Samsara is a pioneer of the Connected Operations™ Cloud, helping organizations improve safety, efficiency, and sustainability through IoT data. They are seeking a Senior Machine Learning Engineer to lead the architectural evolution of their safety systems, focusing on building a robust infrastructure for real-time decision-making from sensor data.
Responsibilities:
- Architect a Unified Perception Layer: Lead the transition from fragmented, task-specific models to a modular perception platform that supports reusable components and downstream safety applications
- System Design: Design and implement real-time ML systems—from sensor ingestion and tracking to risk reasoning and actuation—ensuring clear interfaces and predictable system behavior
- Hybrid Deployment: Orchestrate model integration across edge and cloud environments, managing versioning, rollouts, and mission-critical fallback mechanisms
- Latency Ownership: Own end-to-end latency and reliability for safety-critical pipelines. You will profile, schedule, and optimize messaging and backpressure across the entire stack
- Observability & Feedback Loops: Build sophisticated monitoring for deployed models to detect drift, false positives/negatives, and latency regressions. You will "close the loop" to ensure production data informs the next iteration of training
- Safety Cases: Develop evaluation frameworks specifically for rare "long-tail" safety events. You will define metrics and build targeted test sets that form the basis for principled ship/no-ship decisions
- Explainability: Partner with Applied Scientists to ensure research outputs are translated into production code that is not only performant but also debuggable and explainable
- Strategic Influence: Shape the system abstractions early in the platform transition to minimize technical debt and maximize future scalability
- Mentorship: Set the engineering standard for correctness and performance. You will mentor junior and mid-level engineers, fostering a culture of rigorous ML engineering
Requirements:
- 6+ years of experience in ML Engineering, with a proven track record of shipping models in production (ideally in safety-critical domains like robotics, automotive, or industrial AI)
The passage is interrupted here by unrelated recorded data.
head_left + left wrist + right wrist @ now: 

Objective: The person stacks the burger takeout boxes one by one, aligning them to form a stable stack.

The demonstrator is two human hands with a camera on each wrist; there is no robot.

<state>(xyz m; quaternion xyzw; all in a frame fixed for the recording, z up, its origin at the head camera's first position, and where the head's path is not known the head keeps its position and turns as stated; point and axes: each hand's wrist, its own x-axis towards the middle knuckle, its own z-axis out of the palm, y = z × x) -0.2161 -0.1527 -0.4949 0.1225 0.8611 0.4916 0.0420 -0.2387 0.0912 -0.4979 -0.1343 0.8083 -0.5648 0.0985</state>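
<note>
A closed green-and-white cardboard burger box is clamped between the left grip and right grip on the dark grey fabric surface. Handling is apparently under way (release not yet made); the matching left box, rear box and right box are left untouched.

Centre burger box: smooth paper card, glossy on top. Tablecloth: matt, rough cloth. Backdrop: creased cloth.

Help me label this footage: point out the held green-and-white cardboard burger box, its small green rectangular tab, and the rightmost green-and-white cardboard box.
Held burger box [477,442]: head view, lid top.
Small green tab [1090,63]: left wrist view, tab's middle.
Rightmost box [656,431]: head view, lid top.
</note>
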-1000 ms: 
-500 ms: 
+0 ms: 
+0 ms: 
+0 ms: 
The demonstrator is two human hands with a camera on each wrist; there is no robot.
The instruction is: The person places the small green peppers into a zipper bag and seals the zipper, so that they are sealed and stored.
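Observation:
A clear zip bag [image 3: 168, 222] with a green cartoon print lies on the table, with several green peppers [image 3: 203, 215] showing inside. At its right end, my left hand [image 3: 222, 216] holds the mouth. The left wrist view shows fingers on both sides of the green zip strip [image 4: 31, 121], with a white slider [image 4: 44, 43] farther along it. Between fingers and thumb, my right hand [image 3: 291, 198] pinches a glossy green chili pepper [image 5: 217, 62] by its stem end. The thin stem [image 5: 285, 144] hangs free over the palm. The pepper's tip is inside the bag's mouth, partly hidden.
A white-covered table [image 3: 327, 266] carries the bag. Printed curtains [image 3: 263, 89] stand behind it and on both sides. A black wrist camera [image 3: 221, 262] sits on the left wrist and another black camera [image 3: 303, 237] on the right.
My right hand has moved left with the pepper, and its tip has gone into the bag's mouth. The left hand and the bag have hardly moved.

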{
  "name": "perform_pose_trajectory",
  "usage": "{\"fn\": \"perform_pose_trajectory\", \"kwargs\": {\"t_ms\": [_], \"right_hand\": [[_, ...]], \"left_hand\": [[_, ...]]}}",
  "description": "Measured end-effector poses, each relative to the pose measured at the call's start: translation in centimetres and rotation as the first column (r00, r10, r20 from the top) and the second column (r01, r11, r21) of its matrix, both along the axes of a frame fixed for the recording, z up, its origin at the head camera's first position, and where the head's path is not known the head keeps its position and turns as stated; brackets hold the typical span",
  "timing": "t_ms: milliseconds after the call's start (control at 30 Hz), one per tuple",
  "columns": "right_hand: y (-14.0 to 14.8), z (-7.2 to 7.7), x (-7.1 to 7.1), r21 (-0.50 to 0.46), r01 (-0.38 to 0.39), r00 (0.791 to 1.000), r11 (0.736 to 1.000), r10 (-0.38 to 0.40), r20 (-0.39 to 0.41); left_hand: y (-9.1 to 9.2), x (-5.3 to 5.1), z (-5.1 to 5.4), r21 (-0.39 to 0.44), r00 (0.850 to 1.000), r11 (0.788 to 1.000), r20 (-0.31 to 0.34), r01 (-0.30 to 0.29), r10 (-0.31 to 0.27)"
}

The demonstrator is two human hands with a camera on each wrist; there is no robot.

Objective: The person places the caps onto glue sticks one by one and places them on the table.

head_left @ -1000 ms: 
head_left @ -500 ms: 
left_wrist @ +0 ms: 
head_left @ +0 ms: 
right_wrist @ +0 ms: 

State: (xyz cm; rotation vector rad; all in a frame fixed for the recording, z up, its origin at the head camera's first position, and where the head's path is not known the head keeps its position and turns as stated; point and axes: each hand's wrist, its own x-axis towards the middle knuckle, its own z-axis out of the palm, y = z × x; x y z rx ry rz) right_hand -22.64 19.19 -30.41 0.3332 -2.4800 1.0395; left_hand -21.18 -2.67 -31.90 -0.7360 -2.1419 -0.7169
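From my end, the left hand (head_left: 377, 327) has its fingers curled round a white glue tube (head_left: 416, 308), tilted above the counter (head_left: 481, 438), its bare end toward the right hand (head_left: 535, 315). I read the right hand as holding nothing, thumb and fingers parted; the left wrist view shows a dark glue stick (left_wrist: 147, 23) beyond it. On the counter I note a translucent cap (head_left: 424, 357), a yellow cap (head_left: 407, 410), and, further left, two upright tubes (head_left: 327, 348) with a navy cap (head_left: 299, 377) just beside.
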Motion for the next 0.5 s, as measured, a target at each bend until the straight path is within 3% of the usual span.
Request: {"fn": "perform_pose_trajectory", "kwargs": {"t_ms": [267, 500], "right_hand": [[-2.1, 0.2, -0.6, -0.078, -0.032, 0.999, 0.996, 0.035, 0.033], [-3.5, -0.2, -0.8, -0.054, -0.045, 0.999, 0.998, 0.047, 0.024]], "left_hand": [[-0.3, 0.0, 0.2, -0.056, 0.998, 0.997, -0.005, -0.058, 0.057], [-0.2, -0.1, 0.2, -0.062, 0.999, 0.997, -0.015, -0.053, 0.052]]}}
- Deep understanding of distributed systems, performance profiling, and computer vision
- Experience with Cloud ML workflows (AWS/GCP/Azure) and containerization, paired with an understanding of the constraints of edge hardware
- You don't just write code; you design systems. You understand the trade-offs between model complexity and operational reliability
- Ph.D. in Computer Science or quantitative discipline (e.g., Applied Math, Physics, Statistics)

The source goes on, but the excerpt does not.